# Vzn 3g/4g down?



## Jaydizzle333 (Jul 26, 2011)

I'm on 1x, hate it cuz I can't even stand 3g anymore. Tried toggling connection and rebooting no change. I'm on the newest radio leak. You guys/gals down as well? I'm in Phoenix AZ.


----------



## xnatex21 (Jul 25, 2011)

I had the same problem yesterday in VA. Back to normal now but don't know what the problem was.


----------



## HalosGhost (Jun 29, 2011)

Same here. Down last night / early this morning, stuck to 1xRTT. But now I'm back up to 3G again and running fine, and no clue what the downtime was. You still having issues OP?

All the best,

-HG


----------



## Jaydizzle333 (Jul 26, 2011)

Still down


----------



## Eogram (Jun 30, 2011)

Phoenix, AZ here, and I've got full 4G.
And if I disable 4G I've got 3 bars of 3G.
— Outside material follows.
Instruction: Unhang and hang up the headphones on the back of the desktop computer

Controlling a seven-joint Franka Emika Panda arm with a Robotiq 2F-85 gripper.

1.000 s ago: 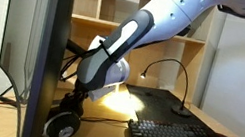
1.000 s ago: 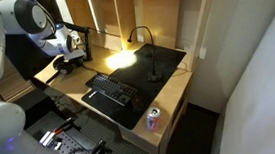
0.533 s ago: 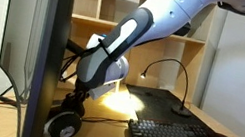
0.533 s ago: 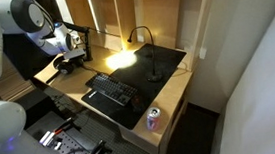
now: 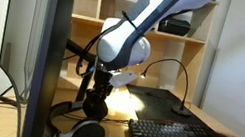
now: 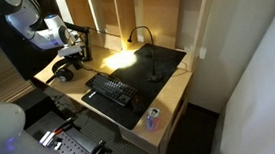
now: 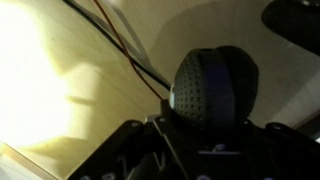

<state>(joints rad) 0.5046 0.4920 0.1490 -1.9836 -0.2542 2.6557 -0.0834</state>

*Edit* I'm running an older radio though.


----------



## HalosGhost (Jun 29, 2011)

Jaydizzle, man, I'm sorry to hear that. Might call VZW? Ask why there have been frequent/continuous 3g/4g downtimes. VZW is the only one that can really answer the question. We can all only make guesses.

All the best,

-HG

Posted from my own personal Mecha.


----------



## Jaydizzle333 (Jul 26, 2011)

"Eogram said:


> Phoenix, AZ here, and I've got full 4G.
> And if I disable 4G I've got 3 bars of 3G.
> 
> *Edit* I'm running an older radio though.


Which one?


----------



## Eogram (Jun 30, 2011)

Sorry for not saying in that post, I haven't updated it in a while (No complaints with this one), and I wasn't able to reboot at the time to check.
I am using 1.39.00.0627r


----------



## cloud36426 (Jun 10, 2011)

Down here in south Alabama. I am just about tired of this. Down for 5 hours four days ago. Thinking about trying to go with a new phone. Would like to get the Prime at a 2 year rate just for dealing with headache after headache. I love the bolt but problems since launch day.


----------



## Mustang302LX (Jun 28, 2011)

No issues here in Northern California (40ish miles north of San Fran).


----------



## RichSimplicity (Aug 10, 2011)

Same here 4g/3g was down for about 4 or 3 hours . I'm at portland,Oregon


----------



## Jaydizzle333 (Jul 26, 2011)

Woosaaah, back in business with a reboot. toggling wouldn't do it for me. I <3 me some 4g


----------



## tekhna (Aug 9, 2011)

Just lost 3G/4G in Berkeley.


----------



## z0mbiexx (Jun 7, 2011)

Sierra Vista AZ: No x1 or 3g... every once in a while it pops up for a few seconds then disappears


----------



## BootAnimator (Jun 10, 2011)

Just north of Philadelphia here. Been on 1x since late last night. Occasional 3G pops up....but 1x most of the time. Highly annoyed but my life doesn't depend on my phone so ill be okay, I think. Lol.


----------



## gener1c (Jul 27, 2011)

BootAnimator said:


> Just north of Philadelphia here. Been on 1x since late last night. Occasional 3G pops up....but 1x most of the time. Highly annoyed but my life doesn't depend on my phone so ill be okay, I think. Lol.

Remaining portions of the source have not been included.